● PROBLEM REQUIREMENTS
Restate all of the entries exactly, dropping any pictures they hold.
[GIVEN INFORMATION — start]
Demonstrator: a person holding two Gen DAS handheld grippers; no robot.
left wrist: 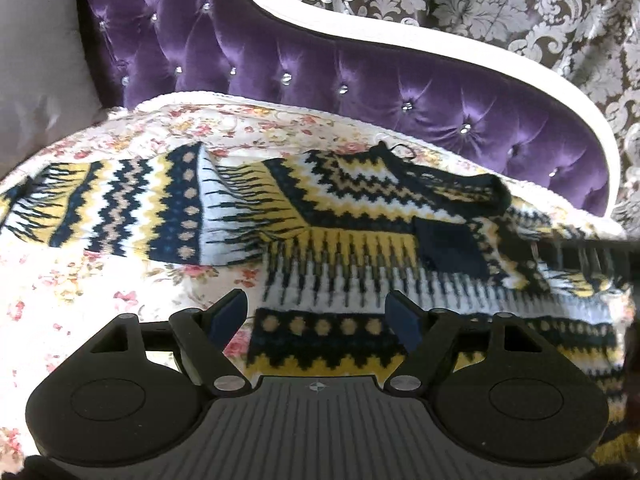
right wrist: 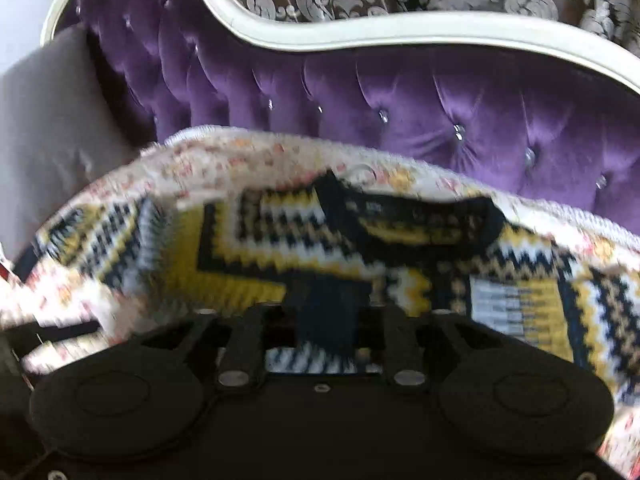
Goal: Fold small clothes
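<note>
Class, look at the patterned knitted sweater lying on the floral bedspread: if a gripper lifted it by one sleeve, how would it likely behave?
The sweater would probably flop and drape: one sleeve already lies folded over the body. Its thick-looking knit suggests it is fairly heavy for a small garment, so the body would likely trail behind. It seems unlikely to slide freely, since knit tends to cling to a bedspread.

No text, label, brand, number or sign can be read in either view.
</note>
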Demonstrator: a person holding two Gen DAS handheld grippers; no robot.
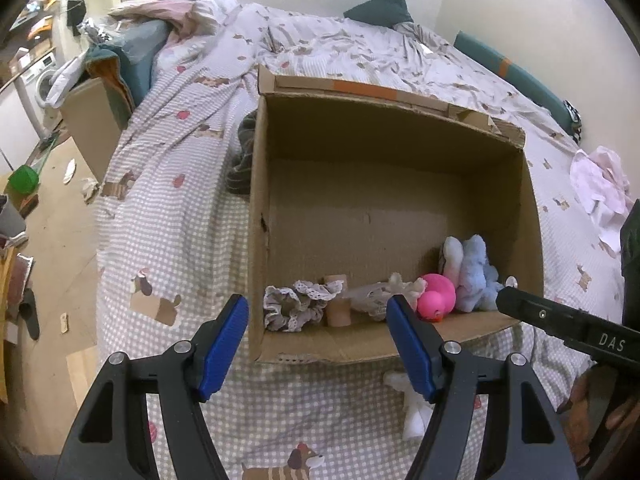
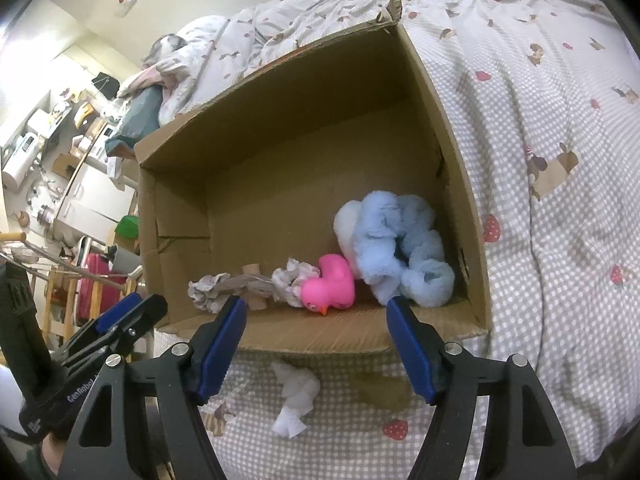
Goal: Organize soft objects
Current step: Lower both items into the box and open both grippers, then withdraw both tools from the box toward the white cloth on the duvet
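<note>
Both grippers, left [image 1: 318, 344] and right [image 2: 316, 346], jaws apart, empty. Toys sit in box [image 2: 280, 332] ahead. White cloth [image 2: 294, 398] on bed below right jaws: likely next pick.

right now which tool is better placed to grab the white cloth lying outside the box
Either could, but likely right: the white cloth lies centred just below the open right tool; for the left tool it sits off behind one finger.
</note>
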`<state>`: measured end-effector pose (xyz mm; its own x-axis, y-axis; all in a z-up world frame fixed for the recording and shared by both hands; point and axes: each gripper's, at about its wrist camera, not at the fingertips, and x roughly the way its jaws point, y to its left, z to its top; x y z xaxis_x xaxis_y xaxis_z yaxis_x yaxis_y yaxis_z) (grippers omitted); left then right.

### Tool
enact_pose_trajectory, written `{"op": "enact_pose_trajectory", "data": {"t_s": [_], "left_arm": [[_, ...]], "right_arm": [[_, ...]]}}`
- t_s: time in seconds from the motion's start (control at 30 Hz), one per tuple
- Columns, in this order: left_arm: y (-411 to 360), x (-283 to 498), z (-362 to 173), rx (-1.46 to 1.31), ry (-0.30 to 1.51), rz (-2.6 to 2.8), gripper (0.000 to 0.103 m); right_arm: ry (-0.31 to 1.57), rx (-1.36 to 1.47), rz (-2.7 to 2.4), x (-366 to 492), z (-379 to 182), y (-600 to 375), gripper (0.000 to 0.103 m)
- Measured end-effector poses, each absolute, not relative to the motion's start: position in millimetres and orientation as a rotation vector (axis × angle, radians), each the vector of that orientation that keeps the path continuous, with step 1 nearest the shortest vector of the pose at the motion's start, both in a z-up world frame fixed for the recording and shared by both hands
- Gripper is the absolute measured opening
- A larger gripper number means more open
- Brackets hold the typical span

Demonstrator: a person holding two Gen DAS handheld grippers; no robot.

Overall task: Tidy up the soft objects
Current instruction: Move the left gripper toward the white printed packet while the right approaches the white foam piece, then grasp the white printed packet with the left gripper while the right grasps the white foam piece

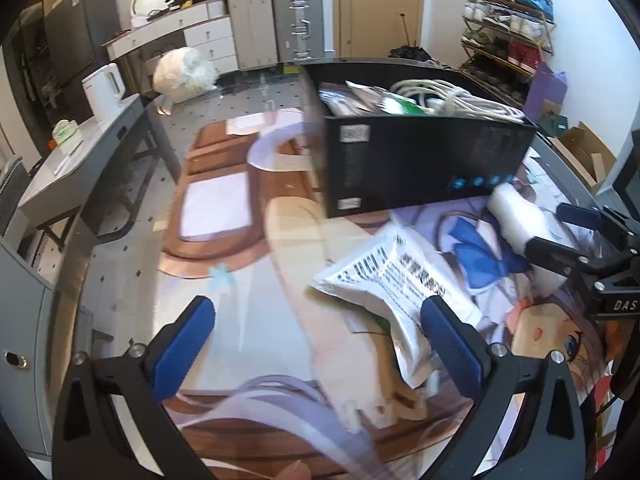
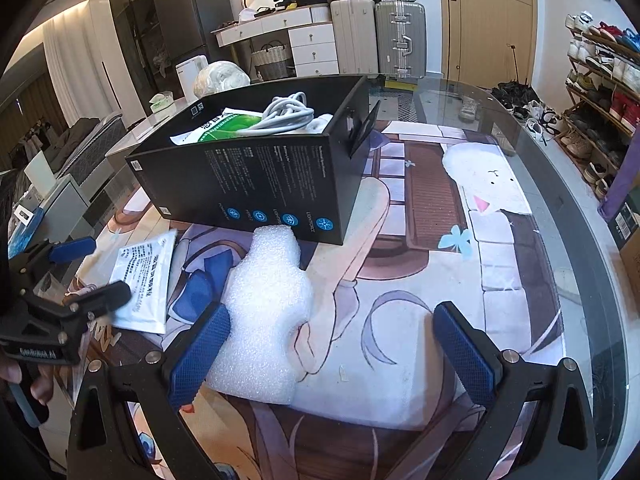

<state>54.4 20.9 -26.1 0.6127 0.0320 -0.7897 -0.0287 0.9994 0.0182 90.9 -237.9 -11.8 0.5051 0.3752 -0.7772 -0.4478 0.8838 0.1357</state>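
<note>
While open, foam (image 2: 266,312) touching hand-held gripper (image 2: 332,352).

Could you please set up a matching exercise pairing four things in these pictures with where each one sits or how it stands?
Things:
1. white cable
2. foam sheet
3. printed white pouch
4. left gripper

Places or states:
A. lying on the mat, in front of the black box, beside the right gripper's left finger
B. coiled inside the black box
C. open, holding nothing
D. lying on the mat, next to the left gripper's right finger

Pairs: 1-B, 2-A, 3-D, 4-C
</note>
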Motion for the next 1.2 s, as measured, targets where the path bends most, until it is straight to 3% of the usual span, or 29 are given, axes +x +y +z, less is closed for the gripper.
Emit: {"op": "enact_pose_trajectory", "data": {"t_s": [0.53, 0.63, 0.77, 1.2], "left_arm": [[-16, 81, -34, -0.066, 0.973, -0.018, 0.1], [-24, 84, -34, -0.018, 0.965, -0.001, 0.094], [-34, 80, -30, 0.014, 0.929, -0.059, 0.077], [-30, 64, -27, 0.058, 0.893, -0.16, 0.062]], "right_arm": [[0.915, -0.085, 0.498, 91, -12, -238, 0.102], [0.915, -0.086, 0.498, 90, -11, -237, 0.102], [0.916, -0.086, 0.499, 90, -11, -236, 0.102], [0.909, -0.091, 0.522, 89, -8, -234, 0.102]]}}
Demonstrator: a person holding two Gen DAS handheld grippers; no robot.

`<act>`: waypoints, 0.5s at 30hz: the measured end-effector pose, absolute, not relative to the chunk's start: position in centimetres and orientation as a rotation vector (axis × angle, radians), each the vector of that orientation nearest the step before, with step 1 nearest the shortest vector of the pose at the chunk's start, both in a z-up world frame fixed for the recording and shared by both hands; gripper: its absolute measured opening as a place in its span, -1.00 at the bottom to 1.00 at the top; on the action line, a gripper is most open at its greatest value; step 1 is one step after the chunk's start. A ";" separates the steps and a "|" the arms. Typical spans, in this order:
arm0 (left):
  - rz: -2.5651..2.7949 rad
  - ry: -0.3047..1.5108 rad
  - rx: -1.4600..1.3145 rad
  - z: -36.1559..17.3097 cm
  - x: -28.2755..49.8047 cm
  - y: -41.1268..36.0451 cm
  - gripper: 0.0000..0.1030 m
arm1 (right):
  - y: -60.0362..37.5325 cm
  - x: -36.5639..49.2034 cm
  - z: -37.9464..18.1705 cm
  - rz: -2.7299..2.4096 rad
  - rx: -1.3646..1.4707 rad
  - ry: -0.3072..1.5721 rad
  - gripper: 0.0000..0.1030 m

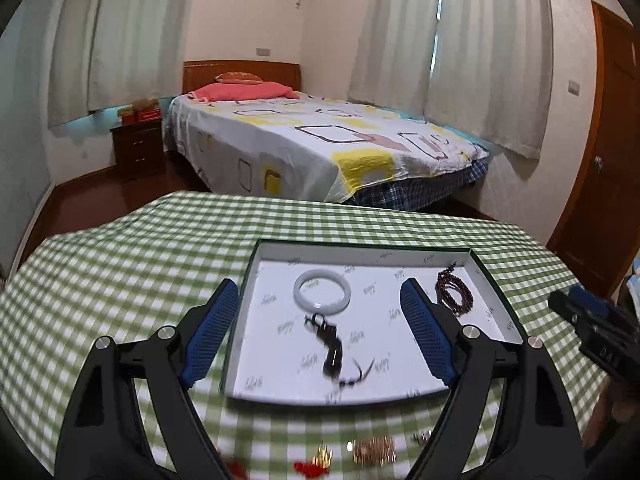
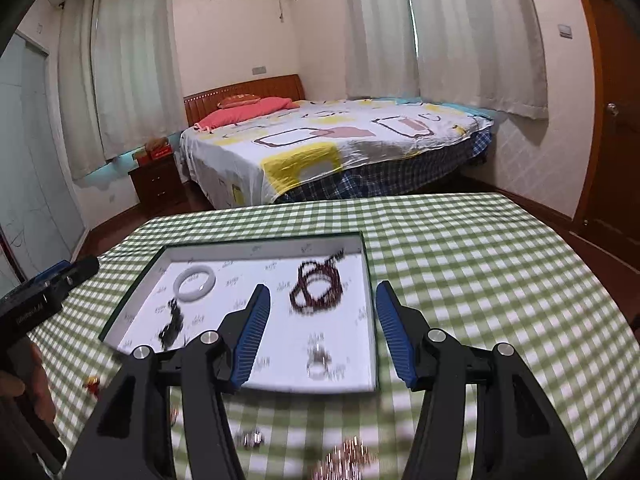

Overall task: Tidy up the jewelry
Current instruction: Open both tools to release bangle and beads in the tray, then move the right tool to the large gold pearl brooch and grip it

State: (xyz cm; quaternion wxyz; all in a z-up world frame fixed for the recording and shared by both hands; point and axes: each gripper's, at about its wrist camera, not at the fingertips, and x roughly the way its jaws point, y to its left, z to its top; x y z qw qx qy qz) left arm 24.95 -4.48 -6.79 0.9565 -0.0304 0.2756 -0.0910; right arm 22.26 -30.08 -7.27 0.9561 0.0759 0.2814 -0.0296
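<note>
A shallow white box (image 1: 362, 255) (image 2: 370, 312) lies on the green checked table. In it are a white bangle (image 1: 322, 291) (image 2: 195, 282), a dark tasselled cord (image 1: 334, 354) (image 2: 172, 326), a dark red bead string (image 1: 454, 292) (image 2: 318, 286) and a small ring (image 2: 319, 364), blurred. My left gripper (image 1: 320, 334) is open and empty above the box's near half. My right gripper (image 2: 322, 332) is open and empty above the box's right part. Each gripper shows at the edge of the other's view (image 1: 592, 320) (image 2: 48, 284).
Loose jewelry lies on the cloth in front of the box: a gold bead pile (image 1: 374, 450) (image 2: 346, 460), a red and gold piece (image 1: 316, 464) (image 2: 93, 384), a small silver piece (image 1: 422, 437) (image 2: 249, 438). A bed (image 1: 320, 148) stands beyond the table's far edge.
</note>
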 end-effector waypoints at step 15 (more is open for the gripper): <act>-0.095 0.632 -0.090 -10.3 16.6 -0.8 0.58 | -28.5 15.4 -12.8 -0.084 0.124 0.684 0.04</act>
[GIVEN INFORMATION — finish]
● TASK RESPONSE
Demonstrator: a person holding two Gen DAS handheld grippers; no robot.
left wrist: 
right wrist: 
Goal: Fold small clothes
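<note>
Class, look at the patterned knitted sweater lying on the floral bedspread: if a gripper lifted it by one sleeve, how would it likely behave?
The sweater would probably flop and drape: one sleeve already lies folded over the body. Its thick-looking knit suggests it is fairly heavy for a small garment, so the body would likely trail behind. It seems unlikely to slide freely, since knit tends to cling to a bedspread.

No text, label, brand, number or sign can be read in either view.
</note>
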Demonstrator: a person holding two Gen DAS handheld grippers; no robot.
Goal: Organize soft objects
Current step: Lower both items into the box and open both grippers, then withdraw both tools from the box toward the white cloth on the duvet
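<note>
Both grippers, left [image 1: 318, 344] and right [image 2: 316, 346], jaws apart, empty. Toys sit in box [image 2: 280, 332] ahead. White cloth [image 2: 294, 398] on bed below right jaws: likely next pick.

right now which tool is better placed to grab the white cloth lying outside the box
Either could, but likely right: the white cloth lies centred just below the open right tool; for the left tool it sits off behind one finger.
</note>
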`<state>`: measured end-effector pose (xyz mm; its own x-axis, y-axis; all in a z-up world frame fixed for the recording and shared by both hands; point and axes: each gripper's, at about its wrist camera, not at the fingertips, and x roughly the way its jaws point, y to its left, z to its top; x y z xaxis_x xaxis_y xaxis_z yaxis_x yaxis_y yaxis_z) (grippers omitted); left then right.

### Tool
enact_pose_trajectory, written `{"op": "enact_pose_trajectory", "data": {"t_s": [_], "left_arm": [[_, ...]], "right_arm": [[_, ...]]}}`
- t_s: time in seconds from the motion's start (control at 30 Hz), one per tuple
- Columns, in this order: left_arm: y (-411 to 360), x (-283 to 498), z (-362 to 173), rx (-1.46 to 1.31), ry (-0.30 to 1.51), rz (-2.6 to 2.8), gripper (0.000 to 0.103 m); right_arm: ry (-0.31 to 1.57), rx (-1.36 to 1.47), rz (-2.7 to 2.4), x (-366 to 492), z (-379 to 182), y (-600 to 375), gripper (0.000 to 0.103 m)
- Measured end-effector poses, each absolute, not relative to the motion's start: position in millimetres and orientation as a rotation vector (axis × angle, radians), each the vector of that orientation that keeps the path continuous, with step 1 nearest the shortest vector of the pose at the motion's start, both in a z-up world frame fixed for the recording and shared by both hands
- Gripper is the absolute measured opening
- A larger gripper number means more open
- Brackets hold the typical span

Demonstrator: a person holding two Gen DAS handheld grippers; no robot.

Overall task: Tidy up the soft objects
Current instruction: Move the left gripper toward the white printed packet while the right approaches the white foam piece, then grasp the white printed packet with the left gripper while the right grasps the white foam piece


<state>54.4 20.9 -26.1 0.6127 0.0320 -0.7897 -0.0287 0.9994 0.0182 90.9 -237.9 -11.8 0.5051 0.3752 -0.7772 -0.4478 0.8838 0.1357</state>
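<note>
While open, foam (image 2: 266,312) touching hand-held gripper (image 2: 332,352).

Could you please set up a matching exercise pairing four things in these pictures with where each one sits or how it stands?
Things:
1. white cable
2. foam sheet
3. printed white pouch
4. left gripper

Places or states:
A. lying on the mat, in front of the black box, beside the right gripper's left finger
B. coiled inside the black box
C. open, holding nothing
D. lying on the mat, next to the left gripper's right finger

Pairs: 1-B, 2-A, 3-D, 4-C
</note>
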Motion for the next 1.2 s, as measured, targets where the path bends most, until it is straight to 3% of the usual span, or 29 are given, axes +x +y +z, less is closed for the gripper.
Emit: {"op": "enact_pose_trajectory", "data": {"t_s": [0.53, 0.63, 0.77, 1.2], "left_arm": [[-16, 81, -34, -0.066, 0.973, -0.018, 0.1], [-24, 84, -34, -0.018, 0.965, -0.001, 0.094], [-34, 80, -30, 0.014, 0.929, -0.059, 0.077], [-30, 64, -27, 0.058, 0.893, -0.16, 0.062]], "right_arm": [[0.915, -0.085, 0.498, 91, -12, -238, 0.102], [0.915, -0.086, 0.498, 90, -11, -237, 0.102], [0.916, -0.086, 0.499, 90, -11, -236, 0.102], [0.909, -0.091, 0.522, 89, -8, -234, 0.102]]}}
Demonstrator: a person holding two Gen DAS handheld grippers; no robot.

`<act>`: waypoints, 0.5s at 30hz: the measured end-effector pose, absolute, not relative to the chunk's start: position in centimetres and orientation as a rotation vector (axis × angle, radians), each the vector of that orientation nearest the step before, with step 1 nearest the shortest vector of the pose at the chunk's start, both in a z-up world frame fixed for the recording and shared by both hands; gripper: its absolute measured opening as a place in its span, -1.00 at the bottom to 1.00 at the top; on the action line, a gripper is most open at its greatest value; step 1 is one step after the chunk's start. A ";" separates the steps and a "|" the arms. Typical spans, in this order:
arm0 (left):
  - rz: -2.5651..2.7949 rad
  - ry: -0.3047..1.5108 rad
  - rx: -1.4600..1.3145 rad
  - z: -36.1559..17.3097 cm
  - x: -28.2755..49.8047 cm
  - y: -41.1268..36.0451 cm
  - gripper: 0.0000..0.1030 m
arm1 (right):
  - y: -60.0362..37.5325 cm
  - x: -36.5639..49.2034 cm
  - z: -37.9464..18.1705 cm
  - rz: -2.7299..2.4096 rad
  - rx: -1.3646..1.4707 rad
  - ry: -0.3072..1.5721 rad
  - gripper: 0.0000..0.1030 m


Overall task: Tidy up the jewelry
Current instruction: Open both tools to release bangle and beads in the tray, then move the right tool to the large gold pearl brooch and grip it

State: (xyz cm; quaternion wxyz; all in a z-up world frame fixed for the recording and shared by both hands; point and axes: each gripper's, at about its wrist camera, not at the fingertips, and x roughly the way its jaws point, y to its left, z to its top; x y z qw qx qy qz) left arm 24.95 -4.48 -6.79 0.9565 -0.0304 0.2756 -0.0910; right arm 22.26 -30.08 -7.27 0.9561 0.0759 0.2814 -0.0296
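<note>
A shallow white box (image 1: 362, 255) (image 2: 370, 312) lies on the green checked table. In it are a white bangle (image 1: 322, 291) (image 2: 195, 282), a dark tasselled cord (image 1: 334, 354) (image 2: 172, 326), a dark red bead string (image 1: 454, 292) (image 2: 318, 286) and a small ring (image 2: 319, 364), blurred. My left gripper (image 1: 320, 334) is open and empty above the box's near half. My right gripper (image 2: 322, 332) is open and empty above the box's right part. Each gripper shows at the edge of the other's view (image 1: 592, 320) (image 2: 48, 284).
Loose jewelry lies on the cloth in front of the box: a gold bead pile (image 1: 374, 450) (image 2: 346, 460), a red and gold piece (image 1: 316, 464) (image 2: 93, 384), a small silver piece (image 1: 422, 437) (image 2: 249, 438). A bed (image 1: 320, 148) stands beyond the table's far edge.
</note>
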 end-effector waypoints at step 15 (more is open for the gripper): <act>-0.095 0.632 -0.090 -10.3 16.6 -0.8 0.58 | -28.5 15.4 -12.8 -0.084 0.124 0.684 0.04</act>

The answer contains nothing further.